During the quarter the full year effective tax rate was reduced from 33.5 percent to 33.0 percent resulting from increased credits for our growing foreign export sales.

Accounts receivable at the end of the third quarter totaled $399.9 million, up 4.9 percent. Net inventories at the end of the third quarter were $235.1 million, up 8.2 percent compared with the end of the fiscal 2004 third quarter. The increases in quarter-ending accounts receivable and inventories result primarily from higher currency exchange rates and the Hayter acquisition completed in the fiscal 2005 second quarter.

BUSINESS OUTLOOK

Toro today said that it expects net earnings per diluted share for fiscal 2005 to exceed last year’s record levels by 16 to 18 percent on revised sales growth of 7 to 9 percent.

“For the fiscal year, financial performance will benefit from a favorable mix of businesses and strong expense management,” said Hoffman. “With sales growth in nearly all professional segment categories and consistent returns from our international growth initiatives we will improve upon last year’s record financial performance despite higher materials costs and unfavorable weather.”
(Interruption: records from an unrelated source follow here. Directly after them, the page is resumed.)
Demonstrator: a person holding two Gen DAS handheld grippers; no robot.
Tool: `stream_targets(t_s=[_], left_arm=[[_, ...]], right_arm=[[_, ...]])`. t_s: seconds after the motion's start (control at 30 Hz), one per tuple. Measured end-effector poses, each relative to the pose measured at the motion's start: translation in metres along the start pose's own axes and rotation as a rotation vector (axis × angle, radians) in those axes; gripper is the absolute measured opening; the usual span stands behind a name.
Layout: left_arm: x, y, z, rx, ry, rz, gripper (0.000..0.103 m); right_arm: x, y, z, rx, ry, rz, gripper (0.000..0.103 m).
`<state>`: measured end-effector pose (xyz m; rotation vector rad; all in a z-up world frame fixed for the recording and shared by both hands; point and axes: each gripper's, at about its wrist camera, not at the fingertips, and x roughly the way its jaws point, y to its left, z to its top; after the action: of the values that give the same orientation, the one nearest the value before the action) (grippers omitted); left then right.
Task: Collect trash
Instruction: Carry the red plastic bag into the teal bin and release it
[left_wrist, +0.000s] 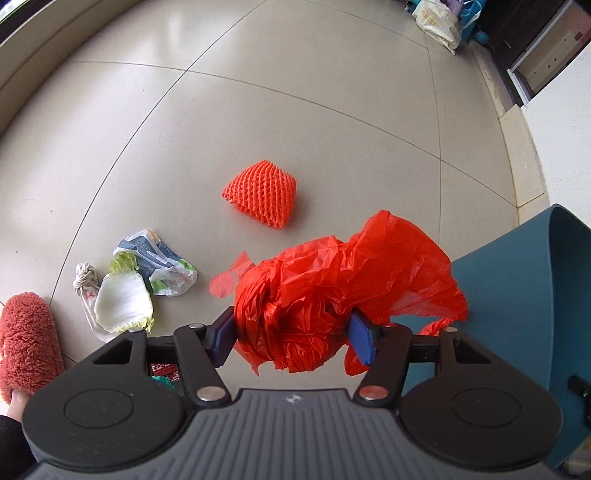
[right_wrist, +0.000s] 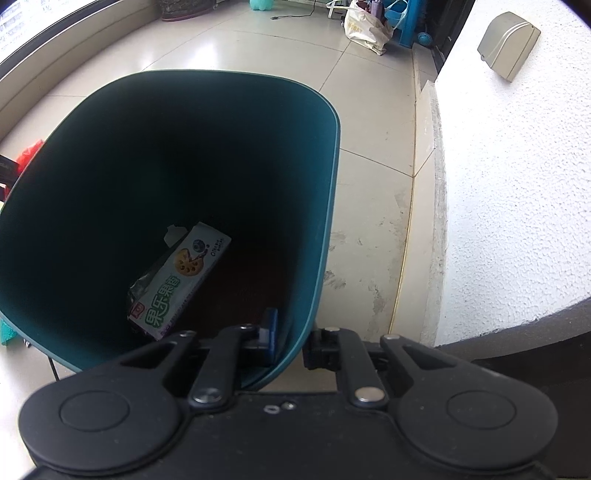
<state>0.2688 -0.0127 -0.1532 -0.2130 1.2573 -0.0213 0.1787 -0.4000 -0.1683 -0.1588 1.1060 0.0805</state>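
- At the lower left edge of the left wrist view I see a fuzzy red slipper (left_wrist: 26, 341) on the tiled floor (left_wrist: 295, 122).
- Just right of it lies a knotted white rag (left_wrist: 85, 277), touching a cabbage leaf (left_wrist: 123, 304) that overlaps a crumpled printed plastic wrapper (left_wrist: 159, 264).
- Near the frame centre an orange foam fruit net (left_wrist: 263, 197) sits alone on the floor, apart from the other litter.
- My left tool (left_wrist: 291, 338) is clenched on a crumpled red plastic bag (left_wrist: 314, 299); both blue pads (left_wrist: 360, 338) press into its bunched middle, and the loose film flares toward the right.
- At the right edge, the teal trash bin (left_wrist: 517, 280) stands just beside the bag, its rim touching the film's far end in the picture.
- In the right wrist view, the bin (right_wrist: 325, 206) fills the left and centre of the frame, with a snack box (right_wrist: 181, 280) lying tilted at its bottom.
- My right tool (right_wrist: 291, 341) is clenched on the bin's near wall, one finger inside, one outside.
- A white textured wall (right_wrist: 517, 184) takes the right side.
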Motion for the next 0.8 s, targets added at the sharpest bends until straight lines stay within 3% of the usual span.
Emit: stream_targets(t_s=[0.23,0.47,0.6,0.8], left_arm=[[-0.103,-0.019,-0.02,0.076,-0.166,-0.1,0.062],[-0.162,-0.062,-0.042,0.188,-0.231,-0.184,0.062],[-0.158,-0.098,-0.046,0.256,-0.223,-0.204,0.062],[-0.103,-0.155,-0.05,0.332,-0.126,-0.166,0.062]], right_arm=[[-0.003,0.006,-0.002,-0.029,-0.016,0.011,0.012],[-0.005,0.014,0.001,-0.072,-0.008,0.048,0.012],[-0.006,0.02,0.004,-0.106,-0.004,0.058,0.012],[-0.003,0.018,0.008,-0.116,-0.002,0.065,0.012]])
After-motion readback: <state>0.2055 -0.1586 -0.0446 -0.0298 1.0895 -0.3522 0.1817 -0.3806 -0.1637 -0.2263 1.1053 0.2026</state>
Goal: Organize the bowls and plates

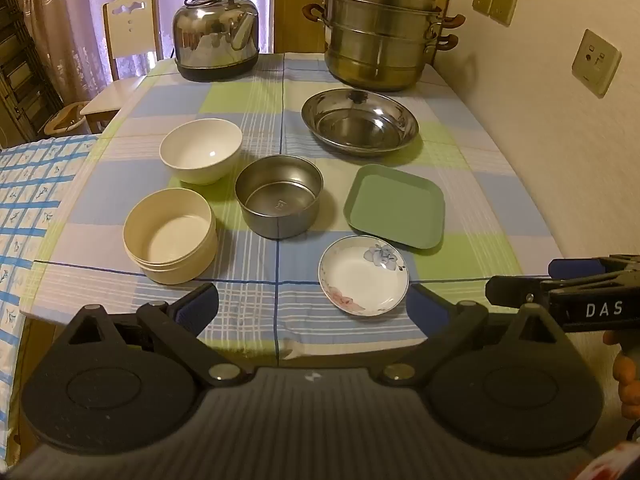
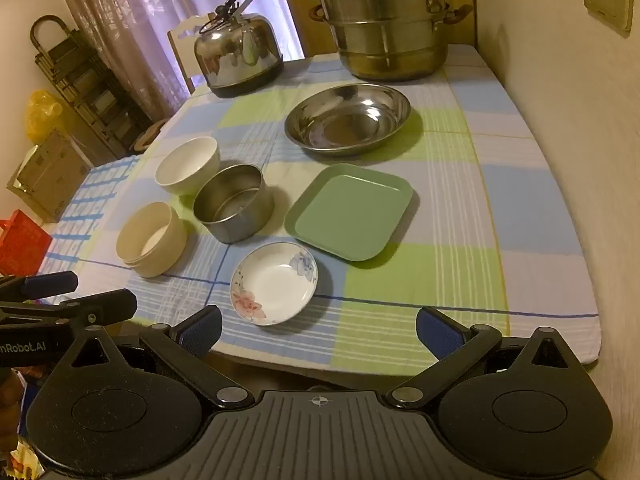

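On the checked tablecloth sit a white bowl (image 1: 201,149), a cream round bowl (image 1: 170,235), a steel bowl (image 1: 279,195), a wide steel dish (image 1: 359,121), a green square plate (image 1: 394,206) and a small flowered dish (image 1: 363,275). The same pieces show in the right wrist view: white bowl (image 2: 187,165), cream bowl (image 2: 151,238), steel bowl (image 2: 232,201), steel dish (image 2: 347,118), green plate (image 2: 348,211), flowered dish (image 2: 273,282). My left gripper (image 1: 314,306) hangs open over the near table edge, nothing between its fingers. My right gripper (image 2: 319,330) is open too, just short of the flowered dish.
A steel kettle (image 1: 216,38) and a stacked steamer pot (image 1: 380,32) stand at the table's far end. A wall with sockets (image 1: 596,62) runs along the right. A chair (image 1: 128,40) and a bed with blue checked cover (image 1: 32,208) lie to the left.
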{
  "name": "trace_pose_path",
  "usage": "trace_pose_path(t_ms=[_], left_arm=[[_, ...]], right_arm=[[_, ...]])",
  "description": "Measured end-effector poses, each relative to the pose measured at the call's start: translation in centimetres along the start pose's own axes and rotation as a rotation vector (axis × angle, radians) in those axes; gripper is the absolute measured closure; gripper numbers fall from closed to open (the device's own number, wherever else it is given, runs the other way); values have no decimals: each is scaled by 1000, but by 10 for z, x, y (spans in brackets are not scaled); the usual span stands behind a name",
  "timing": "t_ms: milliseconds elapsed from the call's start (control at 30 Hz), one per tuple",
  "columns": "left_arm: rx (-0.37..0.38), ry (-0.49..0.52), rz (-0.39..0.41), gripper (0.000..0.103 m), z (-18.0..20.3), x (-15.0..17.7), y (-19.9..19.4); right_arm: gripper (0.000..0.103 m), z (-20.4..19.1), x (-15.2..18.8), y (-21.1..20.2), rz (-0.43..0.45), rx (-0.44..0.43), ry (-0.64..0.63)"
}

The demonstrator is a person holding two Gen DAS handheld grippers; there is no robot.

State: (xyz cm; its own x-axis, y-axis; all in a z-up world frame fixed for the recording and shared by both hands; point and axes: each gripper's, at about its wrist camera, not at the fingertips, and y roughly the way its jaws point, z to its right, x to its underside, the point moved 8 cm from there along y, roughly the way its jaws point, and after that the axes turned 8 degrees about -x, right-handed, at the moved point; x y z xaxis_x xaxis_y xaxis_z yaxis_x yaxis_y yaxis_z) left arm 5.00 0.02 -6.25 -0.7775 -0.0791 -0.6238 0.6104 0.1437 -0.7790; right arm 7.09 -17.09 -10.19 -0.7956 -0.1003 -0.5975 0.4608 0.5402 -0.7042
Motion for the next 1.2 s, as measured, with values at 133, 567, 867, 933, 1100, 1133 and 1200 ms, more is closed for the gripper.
trace_pose_path(t_ms=[133,567,867,933,1100,1133,1200], left_arm=[[0,-3,-3,3,0,0,0],[3,-6,-7,3,-2,-1,2],[3,-5,-9,3,-2,-1,4],[2,-5,-9,3,-2,-1,4],[1,-6,-9,3,-2,-1,4],[1,-6,-9,3,-2,-1,4],[2,-5,-10,3,-2,-1,4]], right_arm=[[0,1,0,1,-3,4,-2],[0,3,-2,2,-5,5,-1],[0,5,-5,1,-3,3,2],[0,5,-4,1,-4,3,3],[0,5,-4,0,-4,3,2],[0,5,-5,0,-3,3,2],[0,5,-5,1,-4,2,3]])
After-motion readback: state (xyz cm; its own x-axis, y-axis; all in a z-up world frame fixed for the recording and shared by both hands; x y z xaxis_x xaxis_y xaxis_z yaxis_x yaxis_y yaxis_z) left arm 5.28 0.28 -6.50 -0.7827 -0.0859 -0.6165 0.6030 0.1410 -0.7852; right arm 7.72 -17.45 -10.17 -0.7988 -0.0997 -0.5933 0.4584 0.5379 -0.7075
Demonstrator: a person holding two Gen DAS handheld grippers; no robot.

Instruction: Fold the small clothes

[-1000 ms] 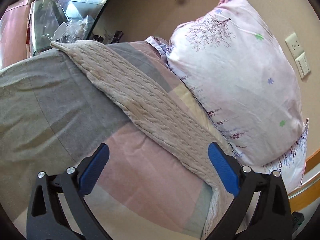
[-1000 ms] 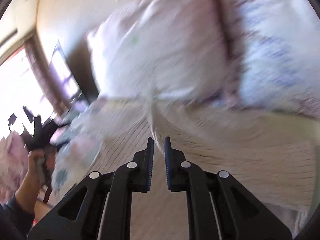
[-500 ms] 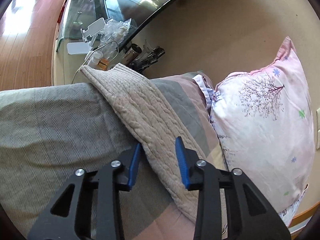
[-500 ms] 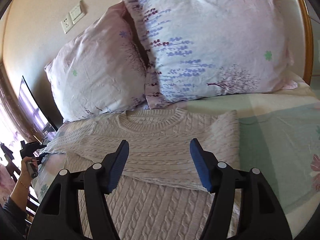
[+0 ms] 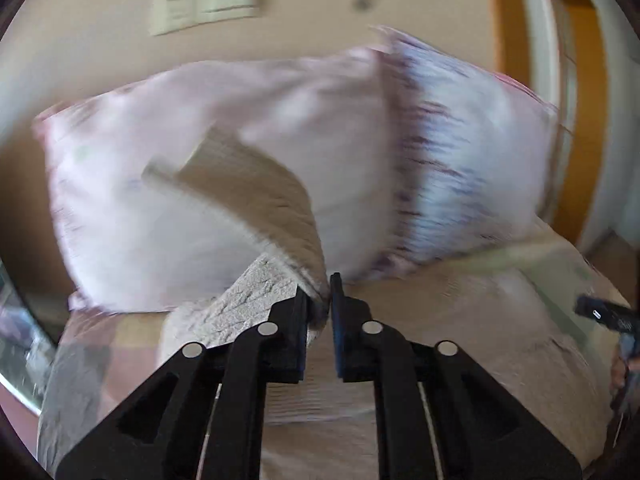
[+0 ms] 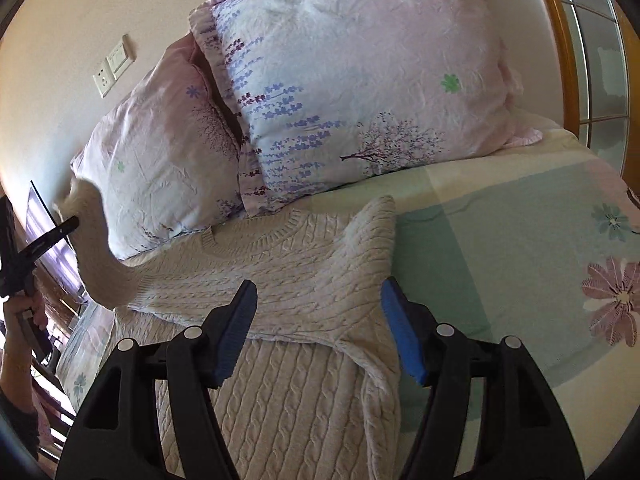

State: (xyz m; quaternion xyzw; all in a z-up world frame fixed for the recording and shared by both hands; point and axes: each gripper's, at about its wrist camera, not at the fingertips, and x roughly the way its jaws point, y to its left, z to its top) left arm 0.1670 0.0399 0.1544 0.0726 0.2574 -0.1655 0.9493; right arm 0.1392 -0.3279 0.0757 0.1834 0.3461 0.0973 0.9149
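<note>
Left tongs [image 5: 319,300] now clamped, lifting sweater [image 6: 280,280] sleeve [image 5: 256,200]; right tongs [image 6: 318,324] agape

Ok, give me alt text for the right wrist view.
Open right tongs hover over a cream cable-knit sweater on a bed, its right sleeve folded across. At far left, the left tongs lift the other sleeve before two floral pillows.

Bed [image 6: 500,236] w/ pastel patchwork sheet, flower prints at right. Cream cable-knit sweater [image 6: 280,280] lies flat on sheet, one side folded over. Two floral pillows [image 6: 352,92] propped at head end, touching, lower edges on sheet.
</note>
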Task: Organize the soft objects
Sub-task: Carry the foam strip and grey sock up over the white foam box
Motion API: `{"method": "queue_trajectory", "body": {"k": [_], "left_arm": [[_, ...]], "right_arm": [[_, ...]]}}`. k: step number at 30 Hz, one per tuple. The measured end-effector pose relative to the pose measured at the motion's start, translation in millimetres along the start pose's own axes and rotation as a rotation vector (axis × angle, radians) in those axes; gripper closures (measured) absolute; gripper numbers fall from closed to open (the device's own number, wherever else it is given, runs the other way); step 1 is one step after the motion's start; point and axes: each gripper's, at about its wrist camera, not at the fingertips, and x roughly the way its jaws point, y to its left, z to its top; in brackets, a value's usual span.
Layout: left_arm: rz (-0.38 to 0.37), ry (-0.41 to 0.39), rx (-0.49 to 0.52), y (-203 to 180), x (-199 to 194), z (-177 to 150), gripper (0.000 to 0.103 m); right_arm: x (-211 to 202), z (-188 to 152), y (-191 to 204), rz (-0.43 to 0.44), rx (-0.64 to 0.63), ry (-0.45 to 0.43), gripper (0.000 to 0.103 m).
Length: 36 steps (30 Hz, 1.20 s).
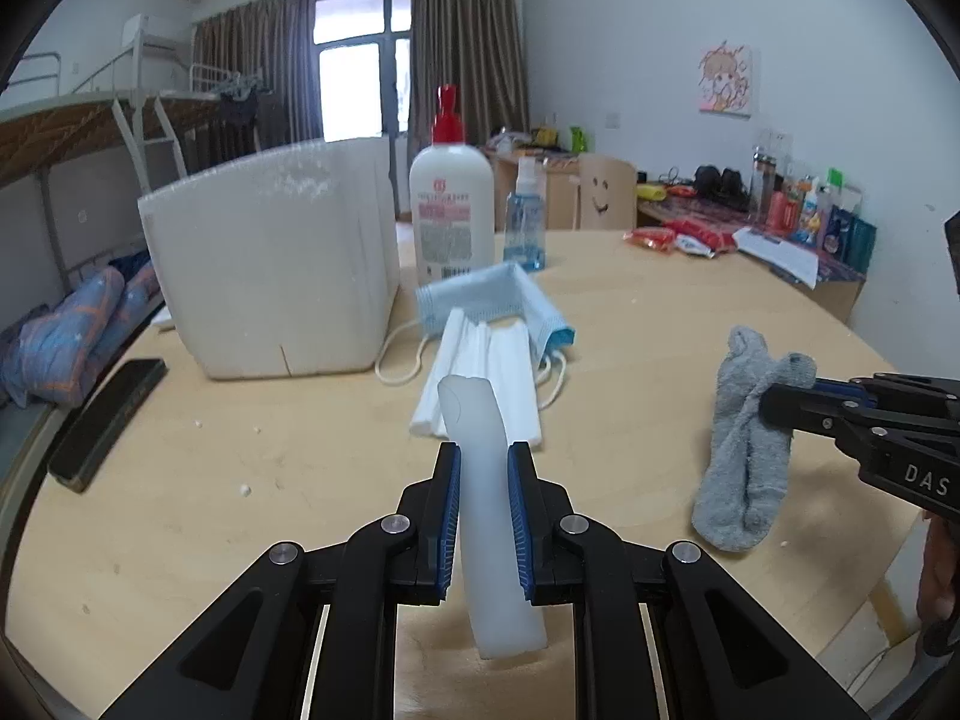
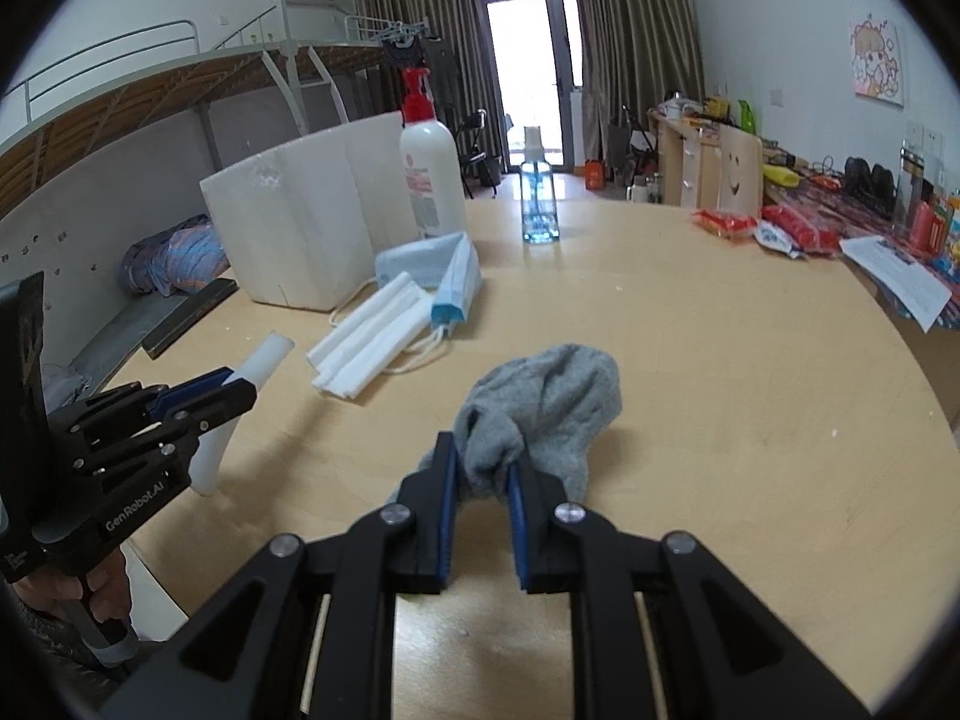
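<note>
Dorm-room clutter rings the round wooden tabletop (image 1: 630, 324); in the left wrist view the left gripper (image 1: 485, 474) is clamped on a pale translucent soft strip (image 1: 480, 480) above the near edge, face masks (image 1: 492, 324) mid-table before a white foam box (image 1: 270, 264), "DAS" legible on the other tool. In the right wrist view the right gripper (image 2: 485, 468) pinches a grey sock (image 2: 540, 414) partly resting near the near edge, and "GenRobot.AI" reads on the left tool. Both pickups look made, so I judge carrying each piece to the box comes next.

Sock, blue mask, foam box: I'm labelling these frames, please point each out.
Sock (image 2: 558, 396), right wrist view, its grey bunched middle.
Blue mask (image 1: 480, 294), left wrist view, its pleated face.
Foam box (image 1: 264, 264), left wrist view, its front wall.
</note>
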Motion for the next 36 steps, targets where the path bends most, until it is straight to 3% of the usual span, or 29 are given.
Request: {"method": "queue_trajectory", "body": {"k": [24,36], "left_arm": [[0.017,-0.226,0.001,37.6,-62.1,40.7,0.086],[0.071,-0.29,-0.027,63.9,-80.7,51.5,0.086]], "right_arm": [[-45.4,34.6,30.8,-0.007,-0.02,-0.219,0.084],[-41.8,53.9,50.6,0.05,-0.062,-0.29,0.084]]}}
Hoffman attributed the company’s achievements to its 6+8 profit improvement and growth initiative. “Our lean manufacturing and No Waste initiatives helped us to preserve strong profitability in the face of rising materials costs,” said Hoffman. “The efficiencies we are now achieving are sustainable and will continue to benefit our profitability going forward.”

The Toro Company is a leading worldwide provider of outdoor maintenance and beautification products for home, recreation and commercial landscapes.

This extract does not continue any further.